Tri-Cities mortgage loans hit an all-time high in the second quarter of this year. At the same time, the refinancing showed the first signs of a slowdown.
There were 4,348 new loans in the seven-county tri-city region, according to ATTOM Data Solutions Q2 Residential Mortgage Lending Report. The annual performance of the local market corresponds to the national trend and outperformed the US quarterly comparison. Tri-Cities new loans increased from the first quarter. Nationwide they were down. It was the first national decline from Q2 to Q1 since 2011.
The rare quarterly decline came with the decline in refinancing activity, which paid off an increasing number of home loans. Although new local refi loans declined in the quarter, they continued to exceed purchase loans as owners continued to strive to get better interest rates.
“Demand for home loans across the country shifted significantly in the second quarter as refinancing activity declined and home purchases and equity loans increased. We haven’t seen this pattern in several years, ”said Todd Teta, ATTOM’s chief product officer. “The sharp increase in households willing to buy certainly has a lot to do with it. And we may get to the point where so many homeowners have refinanced that the need for those deals is dwindling. We’ll see over the next few months if this is a temporary rash or a real trend, which seems to be a really important point for the credit industry. “
As is so often the case, the local real estate landscape does not quite fit into the national pattern.

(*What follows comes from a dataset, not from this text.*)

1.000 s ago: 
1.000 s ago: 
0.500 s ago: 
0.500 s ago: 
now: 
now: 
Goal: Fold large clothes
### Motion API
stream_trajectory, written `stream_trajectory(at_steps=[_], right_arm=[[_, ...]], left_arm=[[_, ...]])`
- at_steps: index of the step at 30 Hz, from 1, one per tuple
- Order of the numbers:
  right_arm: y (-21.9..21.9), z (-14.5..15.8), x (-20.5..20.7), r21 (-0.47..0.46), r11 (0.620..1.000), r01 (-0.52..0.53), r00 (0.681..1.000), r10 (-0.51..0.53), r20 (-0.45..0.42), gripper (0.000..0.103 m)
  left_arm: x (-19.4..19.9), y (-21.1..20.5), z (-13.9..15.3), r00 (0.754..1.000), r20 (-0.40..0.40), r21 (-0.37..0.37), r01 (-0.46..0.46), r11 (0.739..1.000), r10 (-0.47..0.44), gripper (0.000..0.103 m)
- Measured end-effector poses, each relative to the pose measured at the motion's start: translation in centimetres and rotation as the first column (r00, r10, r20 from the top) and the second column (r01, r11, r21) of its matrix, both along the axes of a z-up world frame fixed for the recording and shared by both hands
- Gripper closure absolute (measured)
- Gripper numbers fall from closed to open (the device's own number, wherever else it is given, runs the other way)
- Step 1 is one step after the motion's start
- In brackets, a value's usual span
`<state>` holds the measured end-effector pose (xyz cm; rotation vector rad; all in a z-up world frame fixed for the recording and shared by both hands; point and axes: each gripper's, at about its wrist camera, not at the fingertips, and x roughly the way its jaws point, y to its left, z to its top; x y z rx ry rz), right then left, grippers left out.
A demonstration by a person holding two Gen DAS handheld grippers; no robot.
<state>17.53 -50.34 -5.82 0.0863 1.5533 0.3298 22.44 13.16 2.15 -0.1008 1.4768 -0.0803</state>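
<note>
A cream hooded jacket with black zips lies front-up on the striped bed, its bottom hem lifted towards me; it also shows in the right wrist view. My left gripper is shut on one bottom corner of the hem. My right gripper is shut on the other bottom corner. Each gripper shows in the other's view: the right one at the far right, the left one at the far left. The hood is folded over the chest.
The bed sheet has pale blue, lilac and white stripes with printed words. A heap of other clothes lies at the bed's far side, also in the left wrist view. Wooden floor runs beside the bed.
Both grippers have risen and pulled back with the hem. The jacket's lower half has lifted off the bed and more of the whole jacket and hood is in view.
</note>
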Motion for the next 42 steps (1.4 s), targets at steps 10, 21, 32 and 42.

Refinancing has been on the way since the final quarter of 2019 when mortgage rates began a race to bottom out. Since then, 12,253 local owners have refinanced their mortgages. During the same period, lenders issued 10,949 purchase credits. Equity loans have declined sharply since the last quarter of 2020.
The total number of mortgage loans peaked in the Greater Johnson City area in the second quarter of 2007 at 2,216 loans. Kingsport-Bristol peaked in the third quarter of 2004 with 28,805 loans.
In the second quarter, the Federal Housing Administration (FHA)-secured mortgage accounted for 9.6% of all residential home loans. That was 8.8% more than in the first quarter and 9.4% more than in the previous year.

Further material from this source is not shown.